Like human influenza viruses, there are different subtypes and strains of influenza viruses in pigs. The main influenza viruses circulating in U.S. pigs in recent years are H1N1, H1N2 and H3N2. While H1N1 viruses have been known to circulate among pig populations since at least 1930, H3N2 and H1N2 influenza A viruses did not begin circulating among pigs in the United States until about 1998.

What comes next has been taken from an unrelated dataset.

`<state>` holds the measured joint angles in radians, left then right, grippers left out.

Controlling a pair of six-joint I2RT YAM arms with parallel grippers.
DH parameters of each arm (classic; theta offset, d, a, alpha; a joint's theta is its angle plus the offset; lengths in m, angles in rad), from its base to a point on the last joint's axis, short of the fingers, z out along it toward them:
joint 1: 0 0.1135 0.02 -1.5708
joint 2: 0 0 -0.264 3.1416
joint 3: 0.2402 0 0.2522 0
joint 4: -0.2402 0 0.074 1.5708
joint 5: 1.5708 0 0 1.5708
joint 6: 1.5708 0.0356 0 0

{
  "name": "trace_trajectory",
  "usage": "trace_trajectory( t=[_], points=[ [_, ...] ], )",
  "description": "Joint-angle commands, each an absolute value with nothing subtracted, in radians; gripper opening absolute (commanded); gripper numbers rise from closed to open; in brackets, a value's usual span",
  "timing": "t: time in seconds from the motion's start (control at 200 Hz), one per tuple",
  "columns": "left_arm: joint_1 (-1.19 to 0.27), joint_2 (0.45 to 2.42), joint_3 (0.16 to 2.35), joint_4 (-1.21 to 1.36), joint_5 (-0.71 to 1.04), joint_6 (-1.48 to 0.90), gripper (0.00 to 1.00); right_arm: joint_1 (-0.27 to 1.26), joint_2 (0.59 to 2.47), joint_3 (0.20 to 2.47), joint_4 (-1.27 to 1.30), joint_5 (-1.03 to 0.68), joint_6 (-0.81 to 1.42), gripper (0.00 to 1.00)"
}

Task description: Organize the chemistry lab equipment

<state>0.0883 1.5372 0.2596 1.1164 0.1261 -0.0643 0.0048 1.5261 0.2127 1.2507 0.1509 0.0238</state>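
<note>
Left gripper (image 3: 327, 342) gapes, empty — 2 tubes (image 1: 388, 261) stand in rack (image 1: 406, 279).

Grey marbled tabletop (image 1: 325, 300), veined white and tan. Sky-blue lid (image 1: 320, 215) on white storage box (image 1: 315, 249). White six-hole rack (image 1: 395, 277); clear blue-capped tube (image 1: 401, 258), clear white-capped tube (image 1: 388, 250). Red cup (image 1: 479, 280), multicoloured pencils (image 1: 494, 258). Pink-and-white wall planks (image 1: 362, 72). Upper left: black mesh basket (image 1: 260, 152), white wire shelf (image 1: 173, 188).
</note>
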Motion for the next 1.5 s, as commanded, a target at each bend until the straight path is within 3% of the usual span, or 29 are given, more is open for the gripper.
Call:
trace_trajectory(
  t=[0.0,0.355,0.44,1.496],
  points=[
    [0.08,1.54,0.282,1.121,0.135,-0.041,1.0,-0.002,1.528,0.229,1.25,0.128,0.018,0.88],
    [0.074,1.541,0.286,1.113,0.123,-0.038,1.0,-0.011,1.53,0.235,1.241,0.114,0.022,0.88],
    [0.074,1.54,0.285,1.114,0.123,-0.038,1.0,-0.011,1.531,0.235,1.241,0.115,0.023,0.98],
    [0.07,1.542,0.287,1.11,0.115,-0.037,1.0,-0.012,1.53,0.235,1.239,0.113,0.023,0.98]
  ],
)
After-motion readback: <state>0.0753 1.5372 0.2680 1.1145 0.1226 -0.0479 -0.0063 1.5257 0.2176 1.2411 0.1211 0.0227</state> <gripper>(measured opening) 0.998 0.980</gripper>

While influenza viruses almost always remain infectious only within their host species, at times infections may spread to other species. Influenza viruses in pigs can occasionally infect people, and human influenza viruses can infect swine. Health organizations use the term "variant" to refer to viruses that are genetically different from what is usually isolated from humans. The description is written as a small "v" after the virus subtype, in this case, H3N2v. More information on these variant viruses is available from the U.S. Centers for Disease Control at http://www.cdc.gov/flu/swineflu/.
In 2011, a new variant virus was detected that was an influenza A (H3N2) virus with genes from avian, swine and human viruses. This virus has acquired the M gene from the 2009 H1N1 influenza virus. This 2009 H1N1 M gene may allow these H3N2 viruses in swine to be more transmissible from pigs to people and possibly from person to person. Most cases of H3N2v have happened after contact with pigs at fairs.
2009 Pandemic H1N1 Influenza
As an every day, every way department, USDA's missions are very broad. Given that reality and USDA'S goal to fulfill its mission during a pandemic, USDA works to ensure that all of the services USDA provides to the public, including protecting the U.S. swine herd, continue in light of the pandemic and possibility of increased absenteeism.